(Beginning of DATA BLOCK)

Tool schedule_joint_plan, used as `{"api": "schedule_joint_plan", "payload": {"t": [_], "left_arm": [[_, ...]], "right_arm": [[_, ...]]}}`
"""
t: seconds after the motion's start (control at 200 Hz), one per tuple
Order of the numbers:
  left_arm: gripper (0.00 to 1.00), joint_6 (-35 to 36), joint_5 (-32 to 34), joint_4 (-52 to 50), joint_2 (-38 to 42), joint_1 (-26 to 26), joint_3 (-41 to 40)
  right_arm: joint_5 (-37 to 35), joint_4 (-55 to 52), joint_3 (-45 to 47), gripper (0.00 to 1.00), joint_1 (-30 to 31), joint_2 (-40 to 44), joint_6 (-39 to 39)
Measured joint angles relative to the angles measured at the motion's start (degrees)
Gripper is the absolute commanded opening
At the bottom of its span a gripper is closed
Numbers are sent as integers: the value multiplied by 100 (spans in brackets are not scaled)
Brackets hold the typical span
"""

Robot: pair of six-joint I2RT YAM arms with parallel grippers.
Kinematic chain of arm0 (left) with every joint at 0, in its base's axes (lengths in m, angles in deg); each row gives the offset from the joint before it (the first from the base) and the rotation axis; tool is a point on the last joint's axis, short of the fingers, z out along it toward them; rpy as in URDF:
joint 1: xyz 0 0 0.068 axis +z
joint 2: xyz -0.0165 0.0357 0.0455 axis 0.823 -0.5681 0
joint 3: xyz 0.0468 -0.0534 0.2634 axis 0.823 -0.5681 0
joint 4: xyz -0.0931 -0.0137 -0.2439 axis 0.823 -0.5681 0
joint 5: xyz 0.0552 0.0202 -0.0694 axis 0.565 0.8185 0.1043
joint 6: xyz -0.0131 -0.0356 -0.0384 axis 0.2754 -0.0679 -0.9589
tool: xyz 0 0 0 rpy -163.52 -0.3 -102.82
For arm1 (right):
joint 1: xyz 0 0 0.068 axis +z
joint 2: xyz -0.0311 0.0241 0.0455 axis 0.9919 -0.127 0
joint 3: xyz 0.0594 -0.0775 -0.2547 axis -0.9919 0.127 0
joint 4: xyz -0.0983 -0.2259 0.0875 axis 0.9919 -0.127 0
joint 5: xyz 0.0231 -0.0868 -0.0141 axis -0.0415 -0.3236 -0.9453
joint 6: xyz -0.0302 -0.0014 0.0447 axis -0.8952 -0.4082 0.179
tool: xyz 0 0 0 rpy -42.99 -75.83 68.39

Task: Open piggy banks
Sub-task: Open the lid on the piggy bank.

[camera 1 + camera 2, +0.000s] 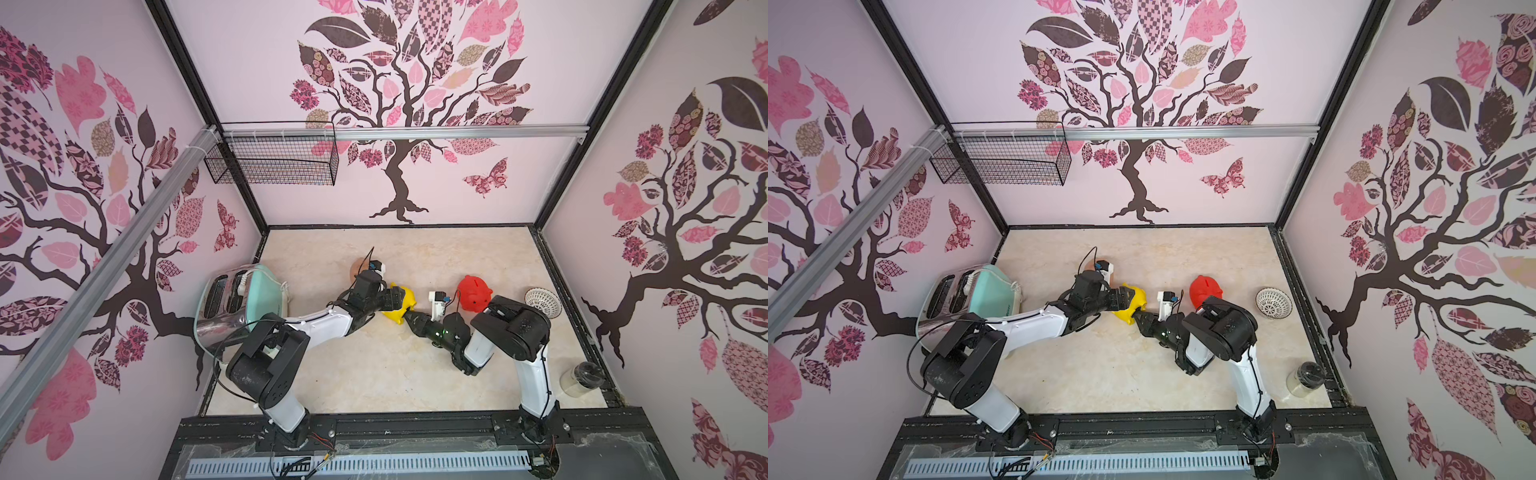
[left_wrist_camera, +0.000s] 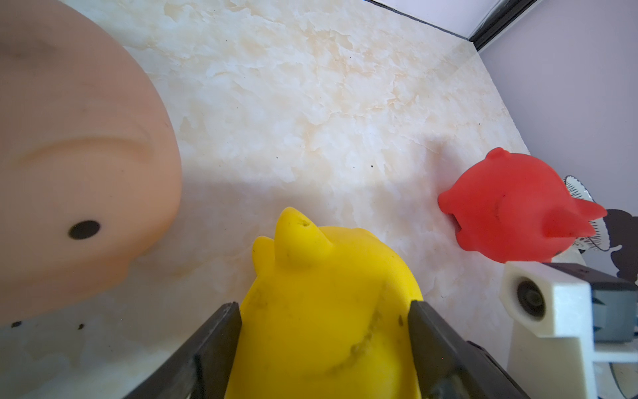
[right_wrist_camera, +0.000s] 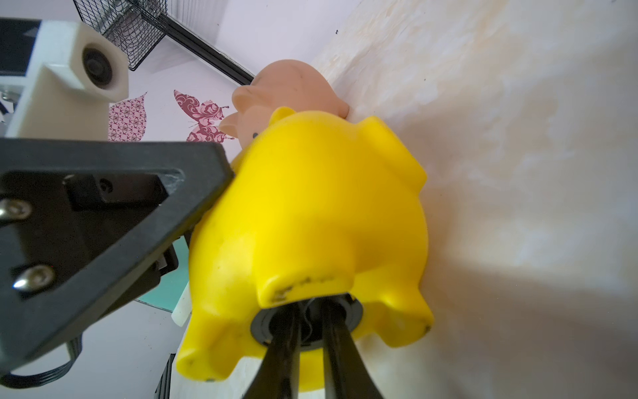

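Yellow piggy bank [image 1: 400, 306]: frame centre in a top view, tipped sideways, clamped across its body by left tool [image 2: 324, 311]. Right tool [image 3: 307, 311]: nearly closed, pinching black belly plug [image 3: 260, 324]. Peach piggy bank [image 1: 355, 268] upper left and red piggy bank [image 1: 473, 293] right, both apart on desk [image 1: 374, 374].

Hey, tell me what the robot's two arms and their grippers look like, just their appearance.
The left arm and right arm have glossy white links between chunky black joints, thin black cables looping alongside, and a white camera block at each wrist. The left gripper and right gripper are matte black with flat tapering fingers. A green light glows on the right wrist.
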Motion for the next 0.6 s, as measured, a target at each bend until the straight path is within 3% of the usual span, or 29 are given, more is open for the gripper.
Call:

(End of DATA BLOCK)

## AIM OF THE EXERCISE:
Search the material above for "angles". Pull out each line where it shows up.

## WORKED SOLUTION:
Measured joint angles relative to the angles measured at the motion's start (degrees)
Kinematic chain of arm0 (left) with every joint at 0, in its base's axes (lengths in m, angles in deg); each row gives the offset from the joint before it (the first from the base) and the rotation axis; tool is a point on the last joint's axis, short of the fingers, z out along it toward them; rpy as in URDF:

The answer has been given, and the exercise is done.